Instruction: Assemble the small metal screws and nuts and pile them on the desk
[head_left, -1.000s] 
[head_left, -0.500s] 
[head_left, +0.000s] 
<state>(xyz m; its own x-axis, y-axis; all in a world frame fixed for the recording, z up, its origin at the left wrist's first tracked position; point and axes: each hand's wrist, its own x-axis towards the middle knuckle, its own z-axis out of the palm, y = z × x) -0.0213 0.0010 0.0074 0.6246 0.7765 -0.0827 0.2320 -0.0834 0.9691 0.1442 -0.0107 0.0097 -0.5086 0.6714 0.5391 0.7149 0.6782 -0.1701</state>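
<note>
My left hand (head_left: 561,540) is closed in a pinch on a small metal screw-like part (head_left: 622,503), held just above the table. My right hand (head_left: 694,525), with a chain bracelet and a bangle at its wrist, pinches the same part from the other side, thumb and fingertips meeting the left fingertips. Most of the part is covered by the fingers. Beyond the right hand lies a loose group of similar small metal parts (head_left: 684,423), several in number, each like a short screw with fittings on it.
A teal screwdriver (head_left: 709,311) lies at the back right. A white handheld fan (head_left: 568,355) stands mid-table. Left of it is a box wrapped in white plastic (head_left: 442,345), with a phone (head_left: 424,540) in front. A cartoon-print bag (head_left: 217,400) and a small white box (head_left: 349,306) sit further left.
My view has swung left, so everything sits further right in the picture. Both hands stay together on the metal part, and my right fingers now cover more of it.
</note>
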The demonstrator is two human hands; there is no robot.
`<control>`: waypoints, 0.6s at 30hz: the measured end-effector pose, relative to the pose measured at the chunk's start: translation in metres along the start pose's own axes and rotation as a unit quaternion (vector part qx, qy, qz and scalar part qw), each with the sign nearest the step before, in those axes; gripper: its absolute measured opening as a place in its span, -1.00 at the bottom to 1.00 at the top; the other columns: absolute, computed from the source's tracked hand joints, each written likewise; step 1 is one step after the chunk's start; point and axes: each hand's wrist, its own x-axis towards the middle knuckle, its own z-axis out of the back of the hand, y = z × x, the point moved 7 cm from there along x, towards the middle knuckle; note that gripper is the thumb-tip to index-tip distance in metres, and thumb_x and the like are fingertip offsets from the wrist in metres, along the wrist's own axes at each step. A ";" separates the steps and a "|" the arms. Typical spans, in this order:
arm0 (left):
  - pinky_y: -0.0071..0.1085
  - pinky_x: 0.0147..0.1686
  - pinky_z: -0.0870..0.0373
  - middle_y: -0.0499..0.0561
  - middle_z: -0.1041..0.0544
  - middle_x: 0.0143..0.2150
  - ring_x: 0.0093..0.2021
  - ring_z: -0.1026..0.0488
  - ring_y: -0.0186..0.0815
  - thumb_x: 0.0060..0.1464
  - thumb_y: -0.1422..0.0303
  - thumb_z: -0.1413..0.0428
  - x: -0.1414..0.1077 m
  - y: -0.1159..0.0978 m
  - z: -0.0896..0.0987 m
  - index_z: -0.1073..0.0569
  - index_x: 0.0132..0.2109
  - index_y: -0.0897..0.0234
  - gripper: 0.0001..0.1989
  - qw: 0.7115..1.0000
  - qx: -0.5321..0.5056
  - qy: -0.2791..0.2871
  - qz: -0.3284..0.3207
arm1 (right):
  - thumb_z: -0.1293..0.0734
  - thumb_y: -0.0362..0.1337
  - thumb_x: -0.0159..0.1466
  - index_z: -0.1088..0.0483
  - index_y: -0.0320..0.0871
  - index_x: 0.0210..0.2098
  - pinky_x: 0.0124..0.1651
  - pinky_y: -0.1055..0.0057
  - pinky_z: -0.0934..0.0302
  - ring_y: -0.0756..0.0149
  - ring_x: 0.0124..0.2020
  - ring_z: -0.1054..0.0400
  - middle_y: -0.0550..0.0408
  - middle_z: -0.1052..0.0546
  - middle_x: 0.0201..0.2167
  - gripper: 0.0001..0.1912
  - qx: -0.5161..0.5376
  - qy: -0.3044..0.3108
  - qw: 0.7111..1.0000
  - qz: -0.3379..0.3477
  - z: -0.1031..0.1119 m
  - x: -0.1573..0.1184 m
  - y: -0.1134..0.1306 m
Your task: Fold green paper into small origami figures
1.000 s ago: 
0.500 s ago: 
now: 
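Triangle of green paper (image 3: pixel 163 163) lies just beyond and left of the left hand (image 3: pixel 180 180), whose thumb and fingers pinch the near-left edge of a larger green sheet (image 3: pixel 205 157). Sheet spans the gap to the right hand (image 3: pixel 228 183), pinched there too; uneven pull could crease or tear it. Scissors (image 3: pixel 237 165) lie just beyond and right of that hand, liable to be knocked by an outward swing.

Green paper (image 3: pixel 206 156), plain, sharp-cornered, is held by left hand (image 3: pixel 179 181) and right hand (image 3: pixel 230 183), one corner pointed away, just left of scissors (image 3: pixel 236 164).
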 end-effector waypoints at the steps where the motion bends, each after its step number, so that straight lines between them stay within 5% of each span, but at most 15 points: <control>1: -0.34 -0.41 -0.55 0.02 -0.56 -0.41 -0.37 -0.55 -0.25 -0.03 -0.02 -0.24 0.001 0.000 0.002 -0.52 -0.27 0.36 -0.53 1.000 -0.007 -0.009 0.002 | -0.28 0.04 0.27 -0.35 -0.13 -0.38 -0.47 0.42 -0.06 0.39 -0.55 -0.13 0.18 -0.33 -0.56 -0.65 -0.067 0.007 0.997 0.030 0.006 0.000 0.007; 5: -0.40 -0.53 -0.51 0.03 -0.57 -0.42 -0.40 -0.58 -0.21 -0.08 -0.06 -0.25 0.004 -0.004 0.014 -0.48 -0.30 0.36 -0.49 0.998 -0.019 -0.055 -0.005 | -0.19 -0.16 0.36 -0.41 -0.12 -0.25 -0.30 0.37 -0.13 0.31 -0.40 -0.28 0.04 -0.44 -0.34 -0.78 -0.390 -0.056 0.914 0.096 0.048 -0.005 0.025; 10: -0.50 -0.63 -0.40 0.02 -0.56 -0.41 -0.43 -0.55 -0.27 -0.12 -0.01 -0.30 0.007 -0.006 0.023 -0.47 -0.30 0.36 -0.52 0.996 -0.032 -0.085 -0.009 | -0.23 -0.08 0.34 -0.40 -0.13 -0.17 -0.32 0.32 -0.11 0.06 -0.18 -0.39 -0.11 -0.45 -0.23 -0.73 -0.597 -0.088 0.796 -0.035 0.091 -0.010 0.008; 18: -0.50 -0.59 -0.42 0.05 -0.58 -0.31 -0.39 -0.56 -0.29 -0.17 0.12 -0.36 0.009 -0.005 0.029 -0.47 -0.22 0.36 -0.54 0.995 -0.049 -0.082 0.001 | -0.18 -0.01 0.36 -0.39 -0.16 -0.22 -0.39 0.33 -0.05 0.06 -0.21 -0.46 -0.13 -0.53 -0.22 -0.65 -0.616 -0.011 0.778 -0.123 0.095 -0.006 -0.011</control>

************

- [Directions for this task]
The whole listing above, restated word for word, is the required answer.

- [Solved problem]
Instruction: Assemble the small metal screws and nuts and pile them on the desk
[head_left, -1.000s] 
[head_left, -0.500s] 
[head_left, +0.000s] 
<state>(xyz m; its own x-axis, y-axis; all in a world frame fixed for the recording, z up, its origin at the left wrist's first tracked position; point and axes: each hand's wrist, its own x-axis towards the middle knuckle, its own z-axis out of the palm, y = z × x) -0.0213 0.0010 0.0074 0.6246 0.7765 -0.0827 0.2320 -0.0834 0.9691 0.1442 -0.0107 0.0097 -0.5086 0.6714 0.5391 0.7149 0.6782 -0.1701</state>
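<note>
My left hand (head_left: 561,540) is closed in a pinch on a small metal screw-like part (head_left: 622,503), held just above the table. My right hand (head_left: 694,525), with a chain bracelet and a bangle at its wrist, pinches the same part from the other side, thumb and fingertips meeting the left fingertips. Most of the part is covered by the fingers. Beyond the right hand lies a loose group of similar small metal parts (head_left: 684,423), several in number, each like a short screw with fittings on it.
A teal screwdriver (head_left: 709,311) lies at the back right. A white handheld fan (head_left: 568,355) stands mid-table. Left of it is a box wrapped in white plastic (head_left: 442,345), with a phone (head_left: 424,540) in front. A cartoon-print bag (head_left: 217,400) and a small white box (head_left: 349,306) sit further left.
My view has swung left, so everything sits further right in the picture. Both hands stay together on the metal part, and my right fingers now cover more of it.
</note>
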The demonstrator is two human hands; there is no robot.
`<control>`: waypoints, 0.6s at 30hz: the measured end-effector pose, relative to the pose measured at the chunk's start: translation in metres along the start pose's own axes and rotation as a unit quaternion (vector part qx, qy, qz and scalar part qw), each with the sign nearest the step before, in those axes; gripper: its absolute measured opening as a place in its span, -1.00 at the bottom to 1.00 at the top; the other columns: absolute, computed from the source's tracked hand joints, each written likewise; step 1 is one step after the chunk's start; point and axes: each hand's wrist, its own x-axis towards the middle knuckle, its own z-axis out of the back of the hand, y = z × x, the point moved 7 cm from there along x, towards the middle knuckle; note that gripper is the thumb-tip to index-tip distance in metres, and thumb_x and the like are fingertip offsets from the wrist in metres, along the wrist's own axes at each step. A ";" separates the steps and a "|" the arms. Typical spans, in this order:
arm0 (left):
  - pinky_y: -0.0071..0.1085
  - pinky_x: 0.0147..0.1686
  - pinky_z: -0.0870..0.0373
  - middle_y: -0.0499..0.0561
  - middle_z: -0.1041..0.0544
  - middle_x: 0.0143..0.2150
  - ring_x: 0.0093..0.2021
  - ring_z: -0.1026..0.0488
  - ring_y: -0.0186..0.0815
  - thumb_x: 0.0060..0.1464
  - thumb_y: -0.1422..0.0303
  - thumb_z: -0.1413..0.0428
  - x: -0.1414..0.1077 m
  - y: -0.1159..0.0978 m
  - z: -0.0896..0.0987 m
  - index_z: -0.1073..0.0569
  - index_x: 0.0132..0.2109
  - index_y: -0.0897..0.0234
  - gripper: 0.0001..0.1989
  - qw: 0.7115..1.0000
  - qx: -0.5321..0.5056
  - qy: -0.2791..0.2871
  - qz: -0.3284..0.3207
arm1 (right):
  - thumb_z: -0.1293..0.0734
  - thumb_y: -0.0362..0.1337
  - thumb_x: -0.0159..0.1466
  - index_z: -0.1088..0.0483
  - index_y: -0.0320..0.0871
  - index_x: 0.0210..0.2098
  - pinky_x: 0.0124..0.1651
  - pinky_y: -0.1055..0.0057
  - pinky_z: -0.0934..0.0302
  - ring_y: -0.0756..0.0149
  - ring_x: 0.0124..0.2020
  - ring_z: -0.1054..0.0400
  - middle_y: -0.0550..0.0408
  - middle_z: -0.1052..0.0546
  - middle_x: 0.0201..0.2167
  - gripper: 0.0001..0.1912
  - qx: -0.5161..0.5376
  - qy: -0.3044..0.3108
  - qw: 0.7111..1.0000
  - qz: -0.3379..0.3477
  - z: -0.1031..0.1119 m
  - x: -0.1573..0.1184 m
  - y: -0.1134..0.1306 m
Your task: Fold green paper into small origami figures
1.000 s ago: 
0.500 s ago: 
now: 
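Triangle of green paper (image 3: pixel 163 163) lies just beyond and left of the left hand (image 3: pixel 180 180), whose thumb and fingers pinch the near-left edge of a larger green sheet (image 3: pixel 205 157). Sheet spans the gap to the right hand (image 3: pixel 228 183), pinched there too; uneven pull could crease or tear it. Scissors (image 3: pixel 237 165) lie just beyond and right of that hand, liable to be knocked by an outward swing.

Green paper (image 3: pixel 206 156), plain, sharp-cornered, is held by left hand (image 3: pixel 179 181) and right hand (image 3: pixel 230 183), one corner pointed away, just left of scissors (image 3: pixel 236 164).
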 end-effector waypoints at the steps where the motion bends, each after its step number, so that straight lines between them stay within 5% of each span, but at most 15 points: <control>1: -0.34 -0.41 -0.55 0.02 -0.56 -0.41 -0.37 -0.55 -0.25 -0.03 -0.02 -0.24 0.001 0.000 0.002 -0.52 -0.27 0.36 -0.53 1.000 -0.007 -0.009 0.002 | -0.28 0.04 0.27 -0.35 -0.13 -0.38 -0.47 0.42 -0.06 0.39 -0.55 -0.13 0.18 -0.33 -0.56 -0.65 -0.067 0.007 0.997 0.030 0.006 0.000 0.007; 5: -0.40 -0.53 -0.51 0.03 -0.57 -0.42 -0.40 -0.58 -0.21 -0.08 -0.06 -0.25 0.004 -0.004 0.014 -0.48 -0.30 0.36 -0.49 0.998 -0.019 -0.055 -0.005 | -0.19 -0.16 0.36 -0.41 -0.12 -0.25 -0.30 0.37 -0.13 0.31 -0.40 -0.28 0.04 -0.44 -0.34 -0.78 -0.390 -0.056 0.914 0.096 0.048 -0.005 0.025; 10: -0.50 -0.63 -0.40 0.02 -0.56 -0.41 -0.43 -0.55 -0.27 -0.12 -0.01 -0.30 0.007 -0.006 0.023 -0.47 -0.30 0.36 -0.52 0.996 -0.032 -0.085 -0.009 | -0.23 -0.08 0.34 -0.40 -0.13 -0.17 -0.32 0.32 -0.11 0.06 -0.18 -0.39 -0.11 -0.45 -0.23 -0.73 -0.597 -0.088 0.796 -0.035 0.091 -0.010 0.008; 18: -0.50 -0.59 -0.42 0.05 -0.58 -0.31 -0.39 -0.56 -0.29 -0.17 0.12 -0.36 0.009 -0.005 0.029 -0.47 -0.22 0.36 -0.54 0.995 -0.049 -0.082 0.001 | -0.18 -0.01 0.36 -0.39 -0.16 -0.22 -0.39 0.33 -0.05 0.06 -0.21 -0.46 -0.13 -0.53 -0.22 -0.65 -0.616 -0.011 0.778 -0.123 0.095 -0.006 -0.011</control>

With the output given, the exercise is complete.